CHICAGO (AP) — Mayor Rahm Emanuel has fired Chicago's police superintendent and named a task force to study police accountability in the aftermath of the release of a 2014 video showing a white police officer shooting a black teenager 16 times. Emanuel defended the city's handling of the matter, saying the timing of the video's release — more than a year after the shooting — had nothing to do with his 2015 re-election campaign.
Here's a look at key moments in the case and the fallout once the video was released.
OCT. 20: Officer Jason Van Dyke responds to a call about a teenager breaking into cars and stealing radios. He shoots 17-year-old Laquan McDonald, whom authorities say is armed with a knife, 16 times, killing him.
FEB. 27: Lawyers for McDonald's family approach City Hall about a possible settlement without filing a lawsuit, according to Emanuel. This was three days after the mayor failed to win a majority of votes in his re-election bid, forcing him into the city's first mayoral runoff.
APRIL 7: Emanuel defeats Cook County Commissioner Jesus "Chuy" Garcia to win a second term.

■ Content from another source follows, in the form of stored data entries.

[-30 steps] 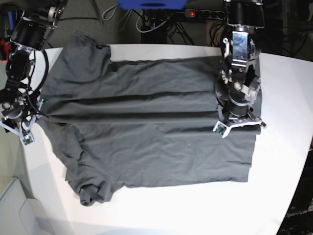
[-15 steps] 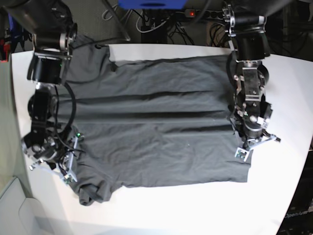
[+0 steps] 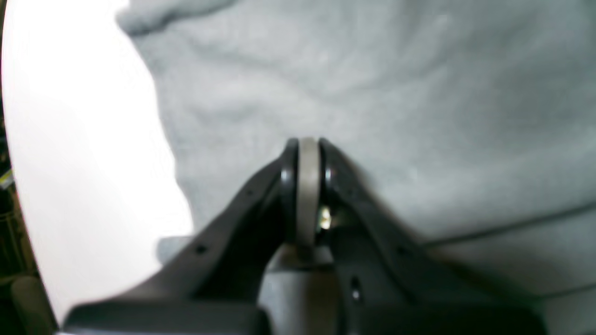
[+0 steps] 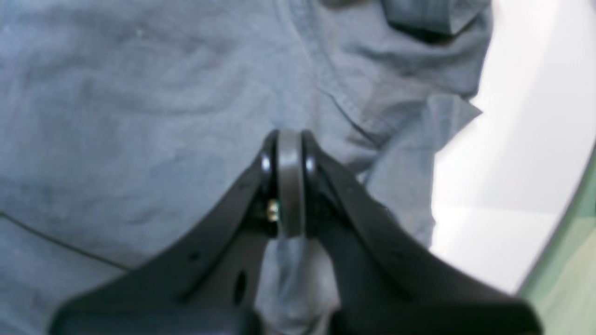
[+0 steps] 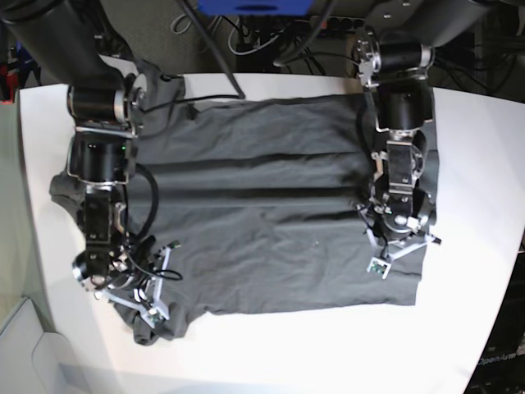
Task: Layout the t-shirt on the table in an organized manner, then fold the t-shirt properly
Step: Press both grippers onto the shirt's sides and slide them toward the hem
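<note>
The dark grey t-shirt (image 5: 262,213) lies spread across the white table (image 5: 328,345), with long creases running sideways. One sleeve is bunched at the near left (image 5: 152,328). My right gripper (image 5: 131,289) stands just above that sleeve. In the right wrist view its jaws (image 4: 289,139) are shut and the t-shirt (image 4: 116,93) puckers up between the fingers. My left gripper (image 5: 399,240) is over the shirt's right side near the hem. In the left wrist view it (image 3: 307,145) is shut, tips pressed together on the t-shirt (image 3: 419,93), with no cloth seen between them.
Bare table (image 3: 70,139) lies just beside the left gripper, and bare table (image 4: 512,163) beside the right one. Cables and a power strip (image 5: 328,23) sit behind the far edge. The table's left edge (image 5: 25,246) runs close to the right arm.
My right arm has travelled down the shirt's left side to the near sleeve, and its jaws have closed there. My left gripper slid toward the near right hem, staying shut.
</note>
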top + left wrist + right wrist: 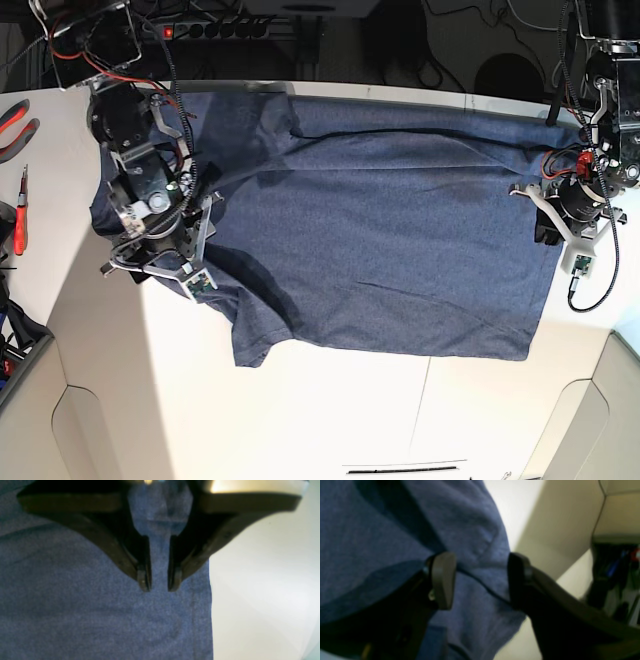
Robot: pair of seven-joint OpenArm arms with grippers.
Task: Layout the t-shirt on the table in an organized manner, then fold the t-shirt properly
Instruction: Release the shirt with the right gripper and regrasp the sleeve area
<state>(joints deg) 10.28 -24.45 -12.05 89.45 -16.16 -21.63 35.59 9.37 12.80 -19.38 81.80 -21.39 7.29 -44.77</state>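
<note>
The navy t-shirt [380,230] lies spread across the white table [330,410], plain side up with no lettering showing. One sleeve [255,335] points toward the front edge. My left gripper [550,225] sits at the shirt's right edge. In the left wrist view it [161,585] is narrowly open just above the fabric [75,592], beside bare table [262,580]. My right gripper [150,262] is over the bunched left end of the shirt. In the right wrist view it [480,582] is wide open with a fold of fabric [382,517] lying between and behind its fingers.
Red-handled pliers [15,115] and a red screwdriver [20,210] lie on the table's left side. A power strip [230,28] and cables run behind the far edge. A thin seam [430,400] crosses the tabletop in front of the shirt.
</note>
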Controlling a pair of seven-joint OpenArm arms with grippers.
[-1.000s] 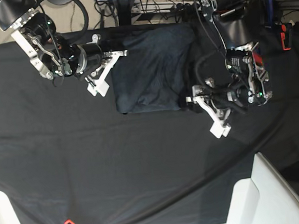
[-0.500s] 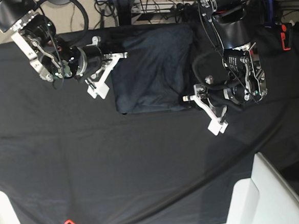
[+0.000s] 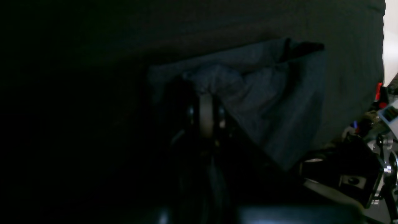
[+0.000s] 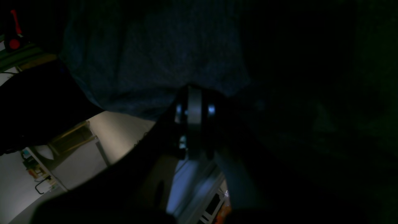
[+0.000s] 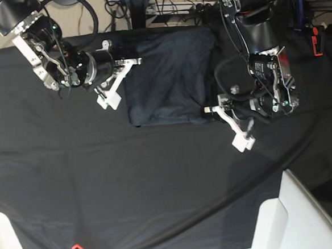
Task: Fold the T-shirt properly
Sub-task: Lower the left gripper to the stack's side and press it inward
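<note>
No lettering, label, brand or number is legible in any of the three views. A small light plate with a dark mark [image 3: 353, 181] sits on the arm hardware at the lower right of the left wrist view, but it is too blurred and small to read. The wrist views are otherwise too dark to show any print.
</note>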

The mayor made a special appeal to black voters during his campaign.
APRIL 8: Attorneys for the city and the McDonald family agree to settle for $5 million after previously meeting twice.
APRIL 15: The Chicago City Council votes to approve the $5 million settlement.
MAY 26: A freelance journalist files a Freedom of Information Act request for squad-car video of the shooting. After the city denies the request, citing an ongoing investigation, he files a lawsuit.
NOV. 19: A Cook County judge orders Chicago officials to release the video on or before Nov. 25.
NOV. 24: Cook County State's Attorney Anita Alvarez announces she is charging Van Dyke with first-degree murder. Hours later, Chicago police release the video, sparking several days of protests.
NOV. 29: The University of Chicago announces it is canceling all classes and activities on Nov. 30 because of a threat mentioning the quad and Monday morning.
NOV. 30: Chicago resident Jabari R. Dean is charged in a federal complaint with transmitting a threat in interstate commerce. Prosecutors say the 21-year-old black man threatened on a social media website to kill 16 white male students or staff at the University of Chicago, and was motivated by McDonald's death.
DEC. 1: Emanuel fires Chicago police Superintendent Garry McCarthy and names a five-member task force to make recommendations on improving police accountability. Chief of Detectives John Escalante is named interim chief.